However, apart from Japan, tea drinking did not spread to other parts of the world until about the middle of the seventeenth century. The opening of a sea route to India and the East by the Portuguese in 1497 facilitated large-scale trading between Europe and the Oriental countries. Other European nations soon followed the Portuguese in establishing trade centres in different countries of the East. The Dutch in Java established one such depot. They bought tea from Japan and the first consignment was transhipped from Java to Europe in 1610. This marked the beginning of the lucrative tea trade between Europe and the East. The Dutch dominated the tea trade for more than a century finally yielding to the British. China was the sole supplier of tea to Europe till the middle of the nineteenth century.
Tea gained a strong foothold among the affluent sections in Europe within 50 years of its first introduction into the continent. In about another 100 years it became an article of daily use in a large part of Europe and Britain. Tea also became popular in America, which was then a British colony.
Discovery of the Assam Tea Plant
The discovery of the Assam tea plant is attributed to Robert Bruce who is supposed to have seen the plant growing wild in some hills near Rangpur (near present Sibsagar), then the capital of Assam, during his visit in 1823 on a trading mission (Ukers, W.H., 1935, All About Tea Vol. I. Tea and Coffee Trade Journal Co., New York). He made an arrangement with a Singphow (a tribe) Chief to supply him some tea plants during his next visit, though it did not materialize due to his death. Instead, his brother, C.A. Bruce, in charge of the British Gunboat division in the war with the Burmese occupying Assam in 1824 and posted at Sadiya met the Singphow Chief who supplied him some tea plants and seeds. Most of these seeds were planted in Bruce’s garden at Sadiya and some were sent to Commissioner Jenkins at Gauhati. A few leaves of these plants were sent to Botanical gardens in Calcutta. Dr. N. Wallich, who was then the Superintendent of Botanical Gardens, identified the leaves as belonging to the Camellia family but did not consider them to be of the same species as the China tea plant.
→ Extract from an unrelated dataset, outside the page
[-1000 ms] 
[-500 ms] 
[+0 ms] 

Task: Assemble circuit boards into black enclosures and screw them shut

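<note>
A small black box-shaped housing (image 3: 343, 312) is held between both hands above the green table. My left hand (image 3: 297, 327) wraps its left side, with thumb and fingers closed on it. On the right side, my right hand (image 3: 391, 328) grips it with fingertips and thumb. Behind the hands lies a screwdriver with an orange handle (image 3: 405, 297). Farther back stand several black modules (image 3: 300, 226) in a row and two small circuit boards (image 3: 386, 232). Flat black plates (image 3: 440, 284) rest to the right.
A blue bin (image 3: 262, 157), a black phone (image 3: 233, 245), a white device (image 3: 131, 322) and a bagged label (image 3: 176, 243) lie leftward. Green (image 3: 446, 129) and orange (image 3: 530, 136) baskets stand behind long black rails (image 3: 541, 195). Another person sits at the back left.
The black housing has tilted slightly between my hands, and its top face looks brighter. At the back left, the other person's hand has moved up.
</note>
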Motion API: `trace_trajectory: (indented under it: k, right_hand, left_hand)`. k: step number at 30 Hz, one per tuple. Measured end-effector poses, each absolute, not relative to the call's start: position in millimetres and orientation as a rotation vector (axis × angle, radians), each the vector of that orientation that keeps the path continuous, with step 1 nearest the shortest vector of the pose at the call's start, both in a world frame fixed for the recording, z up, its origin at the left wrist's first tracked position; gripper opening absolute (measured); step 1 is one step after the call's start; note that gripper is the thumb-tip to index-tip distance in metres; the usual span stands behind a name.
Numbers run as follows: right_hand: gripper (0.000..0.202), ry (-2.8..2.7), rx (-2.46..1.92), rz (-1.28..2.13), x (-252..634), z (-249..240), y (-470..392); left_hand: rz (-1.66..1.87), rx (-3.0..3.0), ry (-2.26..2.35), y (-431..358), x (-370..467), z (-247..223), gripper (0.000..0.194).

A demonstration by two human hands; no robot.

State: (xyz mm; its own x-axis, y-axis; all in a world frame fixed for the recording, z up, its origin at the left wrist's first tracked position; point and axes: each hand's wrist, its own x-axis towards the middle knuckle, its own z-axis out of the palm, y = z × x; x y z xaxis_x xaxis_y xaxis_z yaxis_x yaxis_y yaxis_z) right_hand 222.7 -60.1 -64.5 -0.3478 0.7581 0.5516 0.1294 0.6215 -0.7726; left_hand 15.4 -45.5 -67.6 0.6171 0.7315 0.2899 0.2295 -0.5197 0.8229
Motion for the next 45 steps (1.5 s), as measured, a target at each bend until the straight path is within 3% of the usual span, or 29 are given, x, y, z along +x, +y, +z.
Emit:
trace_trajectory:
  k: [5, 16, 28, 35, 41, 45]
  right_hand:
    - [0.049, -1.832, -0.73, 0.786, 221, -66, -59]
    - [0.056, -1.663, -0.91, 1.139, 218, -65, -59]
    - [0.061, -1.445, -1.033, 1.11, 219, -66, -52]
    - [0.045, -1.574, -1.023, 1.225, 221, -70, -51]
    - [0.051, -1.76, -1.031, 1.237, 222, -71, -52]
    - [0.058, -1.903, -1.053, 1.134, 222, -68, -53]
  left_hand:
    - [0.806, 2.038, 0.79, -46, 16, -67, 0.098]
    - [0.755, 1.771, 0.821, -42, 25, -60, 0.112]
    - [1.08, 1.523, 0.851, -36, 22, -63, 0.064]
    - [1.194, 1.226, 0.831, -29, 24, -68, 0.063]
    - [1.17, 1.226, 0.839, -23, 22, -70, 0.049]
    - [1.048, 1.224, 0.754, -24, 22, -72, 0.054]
In 1834 the then Governor General of India Lord William Bentinck appointed a Tea Committee to advise on feasibility of commercial tea cultivation in India. The committee issued a circular asking for information on areas suitable for tea cultivation and sent its secretary Mr. G. J. Gordon, to procure tea seeds, plants and workers from China. In response to the circular, the Commissioner of Assam, Major F. Jenkins, made a strong case in favour of tea cultivation in Assam where tea plants were growing wild in forest. He also collected complete specimens of the local plants and forwarded them to the Government Botanical Gardens in Calcutta. On this occasion Dr. Wallich had no difficulty in identifying the specimens as tea, and the plants were not different from the tea plant of China. Upon this, the Tea Committee recommended that the indigenous plant under proper management be cultivated with complete success for commercial purpose.
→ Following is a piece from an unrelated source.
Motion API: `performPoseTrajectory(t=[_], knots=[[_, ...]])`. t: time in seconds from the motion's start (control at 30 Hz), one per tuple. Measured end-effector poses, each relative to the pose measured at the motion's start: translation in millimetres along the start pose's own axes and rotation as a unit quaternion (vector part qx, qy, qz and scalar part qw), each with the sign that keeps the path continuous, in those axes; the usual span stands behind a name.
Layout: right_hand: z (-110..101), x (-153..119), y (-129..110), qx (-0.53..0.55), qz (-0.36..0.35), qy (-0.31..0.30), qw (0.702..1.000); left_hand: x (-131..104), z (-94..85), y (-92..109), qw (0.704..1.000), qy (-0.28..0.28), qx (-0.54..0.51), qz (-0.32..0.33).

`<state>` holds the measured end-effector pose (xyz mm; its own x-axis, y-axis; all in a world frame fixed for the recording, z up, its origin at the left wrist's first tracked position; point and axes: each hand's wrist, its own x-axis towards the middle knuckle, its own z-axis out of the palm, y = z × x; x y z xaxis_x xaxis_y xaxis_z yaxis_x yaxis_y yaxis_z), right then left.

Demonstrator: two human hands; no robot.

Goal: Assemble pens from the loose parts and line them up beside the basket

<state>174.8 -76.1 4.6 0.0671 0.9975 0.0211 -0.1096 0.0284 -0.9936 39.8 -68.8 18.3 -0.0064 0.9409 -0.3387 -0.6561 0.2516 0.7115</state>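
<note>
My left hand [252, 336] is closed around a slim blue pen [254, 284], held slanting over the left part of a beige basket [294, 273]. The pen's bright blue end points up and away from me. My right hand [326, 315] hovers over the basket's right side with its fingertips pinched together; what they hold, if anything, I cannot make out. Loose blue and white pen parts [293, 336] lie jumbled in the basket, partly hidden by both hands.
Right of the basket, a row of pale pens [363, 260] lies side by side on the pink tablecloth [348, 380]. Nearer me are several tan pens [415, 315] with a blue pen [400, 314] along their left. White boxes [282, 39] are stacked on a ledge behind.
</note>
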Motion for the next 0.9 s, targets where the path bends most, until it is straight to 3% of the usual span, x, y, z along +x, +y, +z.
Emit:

A scientific commission was constituted in 1835 with Dr. N. Wallich, Dr. W. Griffith and Dr. J. McClelland to report on the Indian indigenous tea plants and to advise on the most favourable localities for starting experimental tea gardens. The Scientific Commission visited Assam in early 1836. Mr. C.A. Bruce, acting as guide, took the members to a number of tracts at the foot of the Naga and Patkai hills as well as to a few in the river valleys where the indigenous tea plant was growing in clumps. Having seen the tea bushes Dr. Wallich expressed the view that there was no need any more to import tea seed from China, while Mr. Griffith favoured import of the China seed because a wild plant is not likely to give as good a produce as one that has been cultivated for centuries. It was finally decided that the China plant and not the degraded Assam plant should be used for the Government experiments. The Commission failed to come to a general agreement regarding the most favourable localities for establishing experimental gardens. Dr. Wallich favoured the Himalayan region while the other two favoured Upper Assam where wild tea existed. So Mr. Gordon was sent again to China in 1836 and for many years China tea seed was imported regularly into India. From these seeds, nurseries were raised in the government Botanical Gardens in Calcutta and the plants were sent to Upper Assam, Dehra Doon, Kumaon and the Nilgiri hills.
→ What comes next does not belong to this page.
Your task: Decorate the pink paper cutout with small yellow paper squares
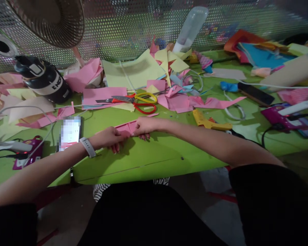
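Observation:
A folded strip of pink paper lies near the front of the green table, between my two hands. My left hand, with a white band on its wrist, pinches the strip's left part. On its right part my right hand is closed, fingers bent and thumb toward the fold. Scissors with red and yellow handles rest just beyond the hands on pink paper. A yellow glue gun lies to the right of my right hand. Left of my left hand is a phone with a lit screen.
Pink and yellow paper scraps cover the table's back. A black bottle and a fan stand at the left. Cables run to purple power strips on both sides. A clear bottle leans by the mesh.

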The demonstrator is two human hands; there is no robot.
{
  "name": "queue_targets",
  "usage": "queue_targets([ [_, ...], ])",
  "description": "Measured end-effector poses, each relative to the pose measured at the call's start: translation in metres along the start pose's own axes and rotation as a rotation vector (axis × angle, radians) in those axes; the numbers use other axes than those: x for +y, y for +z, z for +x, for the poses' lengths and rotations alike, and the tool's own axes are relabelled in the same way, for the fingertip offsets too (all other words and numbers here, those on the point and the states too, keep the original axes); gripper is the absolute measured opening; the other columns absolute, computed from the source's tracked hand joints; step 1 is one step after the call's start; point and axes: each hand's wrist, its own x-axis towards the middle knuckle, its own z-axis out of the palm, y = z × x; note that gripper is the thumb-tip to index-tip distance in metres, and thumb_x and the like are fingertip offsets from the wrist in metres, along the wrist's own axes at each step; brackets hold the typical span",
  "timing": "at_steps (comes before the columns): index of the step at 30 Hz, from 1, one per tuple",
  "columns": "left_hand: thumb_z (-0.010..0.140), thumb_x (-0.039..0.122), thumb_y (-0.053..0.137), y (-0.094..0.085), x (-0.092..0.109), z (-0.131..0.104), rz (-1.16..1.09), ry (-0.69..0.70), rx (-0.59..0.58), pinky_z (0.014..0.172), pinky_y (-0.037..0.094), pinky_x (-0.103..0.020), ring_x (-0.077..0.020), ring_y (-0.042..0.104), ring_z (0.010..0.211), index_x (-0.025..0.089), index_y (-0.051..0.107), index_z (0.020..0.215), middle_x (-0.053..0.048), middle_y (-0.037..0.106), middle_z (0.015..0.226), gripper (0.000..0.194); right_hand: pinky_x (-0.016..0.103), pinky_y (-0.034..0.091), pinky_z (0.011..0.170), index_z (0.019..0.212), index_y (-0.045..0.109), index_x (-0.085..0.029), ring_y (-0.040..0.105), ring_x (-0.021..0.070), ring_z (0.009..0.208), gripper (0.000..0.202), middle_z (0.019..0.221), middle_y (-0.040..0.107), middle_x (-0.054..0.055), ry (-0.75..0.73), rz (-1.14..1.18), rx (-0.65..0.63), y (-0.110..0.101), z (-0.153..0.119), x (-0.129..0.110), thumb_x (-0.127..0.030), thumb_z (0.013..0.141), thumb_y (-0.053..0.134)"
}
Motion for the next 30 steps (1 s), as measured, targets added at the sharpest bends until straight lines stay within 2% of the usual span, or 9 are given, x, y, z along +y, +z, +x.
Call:
queue_targets([
  [3, 0.088, 0.059, 0.055, 0.002, -0.003, 0.014, -0.036, -0.056, -0.019, 0.045, 0.043, -0.023, -0.0132, 0.061, 0.044, 0.018, 0.059, 0.059, -0.005, 0.069, 0.054, 0.05, 0.022, 0.048, 0.049, 0.068, 0.067, -0.013, 0.058, 0.0087, 0.044, 0.028, 0.049, 0.064, -0.002, -0.003, 0.007, 0.003, 0.001, -0.001, 0.0, -0.035, 0.085, 0.072],
  [7, 0.088, 0.058, 0.057, 0.003, -0.008, 0.016, -0.043, -0.069, -0.027, 0.048, 0.045, -0.024, -0.0121, 0.059, 0.042, 0.018, 0.06, 0.057, -0.004, 0.067, 0.05, 0.051, 0.022, 0.047, 0.048, 0.067, 0.067, -0.013, 0.06, 0.0097, 0.045, 0.029, 0.05, 0.065, -0.001, -0.012, 0.007, -0.006, 0.001, -0.001, 0.001, -0.035, 0.085, 0.073],
  [12, 0.088, 0.061, 0.054, 0.0, -0.009, 0.006, 0.007, -0.092, 0.009, 0.046, 0.043, -0.025, -0.0119, 0.055, 0.037, 0.017, 0.061, 0.052, -0.004, 0.062, 0.045, 0.058, 0.023, 0.048, 0.05, 0.062, 0.064, -0.014, 0.06, 0.0094, 0.045, 0.032, 0.051, 0.066, 0.0, -0.008, 0.022, 0.0, 0.0, -0.004, 0.0, -0.034, 0.085, 0.073],
  [17, 0.084, 0.065, 0.058, -0.002, -0.02, -0.006, 0.003, -0.175, 0.043, 0.046, 0.045, -0.027, -0.0139, 0.054, 0.036, 0.017, 0.061, 0.051, -0.005, 0.061, 0.044, 0.058, 0.024, 0.05, 0.053, 0.062, 0.064, -0.014, 0.06, 0.0089, 0.045, 0.033, 0.052, 0.066, -0.001, -0.009, 0.023, -0.004, 0.001, -0.004, 0.001, -0.034, 0.087, 0.072],
  [22, 0.087, 0.059, 0.056, -0.005, -0.026, -0.023, 0.008, -0.161, 0.061, 0.046, 0.044, -0.026, -0.0147, 0.056, 0.038, 0.018, 0.058, 0.053, -0.005, 0.062, 0.045, 0.053, 0.025, 0.049, 0.053, 0.058, 0.062, -0.015, 0.058, 0.0091, 0.043, 0.036, 0.05, 0.064, -0.001, -0.045, 0.036, 0.025, 0.005, -0.002, 0.004, -0.035, 0.086, 0.071],
  [24, 0.09, 0.056, 0.053, -0.004, -0.023, -0.029, 0.083, -0.09, 0.171, 0.048, 0.044, -0.026, -0.0144, 0.056, 0.04, 0.019, 0.057, 0.055, -0.004, 0.062, 0.046, 0.051, 0.025, 0.049, 0.051, 0.058, 0.061, -0.015, 0.056, 0.0084, 0.041, 0.036, 0.05, 0.063, -0.001, -0.062, 0.045, 0.042, 0.006, -0.003, 0.006, -0.035, 0.086, 0.071],
  [25, 0.092, 0.053, 0.053, -0.003, -0.021, -0.03, 0.163, -0.018, 0.281, 0.05, 0.044, -0.026, -0.0143, 0.057, 0.042, 0.018, 0.059, 0.057, -0.004, 0.063, 0.049, 0.049, 0.025, 0.048, 0.05, 0.058, 0.061, -0.015, 0.055, 0.0082, 0.04, 0.036, 0.05, 0.063, -0.002, -0.063, 0.047, 0.053, 0.007, -0.004, 0.006, -0.034, 0.087, 0.07],
  [28, 0.096, 0.043, 0.052, 0.007, -0.016, -0.025, 0.49, 0.325, 0.688, 0.061, 0.046, -0.029, -0.0173, 0.064, 0.061, 0.017, 0.069, 0.076, -0.006, 0.072, 0.07, 0.037, 0.025, 0.046, 0.048, 0.061, 0.059, -0.016, 0.055, 0.0089, 0.042, 0.033, 0.052, 0.063, -0.002, -0.085, 0.067, 0.09, 0.012, -0.009, 0.008, -0.032, 0.088, 0.068],
  [30, 0.097, 0.035, 0.052, 0.015, -0.018, -0.015, 0.653, 0.556, 0.818, 0.075, 0.051, -0.035, -0.0227, 0.068, 0.087, 0.016, 0.072, 0.095, -0.011, 0.075, 0.099, 0.027, 0.025, 0.045, 0.048, 0.064, 0.06, -0.017, 0.057, 0.0103, 0.045, 0.031, 0.055, 0.064, -0.002, -0.165, 0.059, 0.177, 0.017, -0.013, 0.01, -0.033, 0.089, 0.066],
])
The experimental-site at Saikhowa near Sadiya in Upper Assam was not proper where many plants died. The surviving plants were shifted to a new site near Chabua about 25 kilometres east of Dibrugarh. In the Himalayan region, tea seedlings were planted near Bhimtal and Almora. Later on, experimental gardens were successfully established with China plants in Kumaon, Garhwal and Kangra districts on the Himalayan foothills. Of the plants sent to the South, a few survived in Nilgiris and a small lot in Wynaad on the western coast.
Apart from establishing experimental plots of tea with the China plants and seeds, C.A. Bruce who was then appointed as the Superintendent of Government tea plantations, raised nurseries of the indigenous tea plant also. He has also explored a large part of the territory from Sadiya to Gabru Purbat in Upper Assam and discovered numerous tea tracts inside forests. Some of these tea tracts were cleared and the leaves gathered from the bushes were manufactured with the help of workmen brought from China. The first experimental samples of tea from the indigenous plants were sent to Calcutta in 1836. The samples received favourable comments, whereupon an invoice of eight chests of Assam tea was forwarded to London in 1838, which was auctioned on 10 January 1839. This was a momentous occasion because not only did it establish the worth of the Assam tea plant but determined the future course of tea cultivation throughout the world. Today, more tea is made from the Assam type of plants than from the China type.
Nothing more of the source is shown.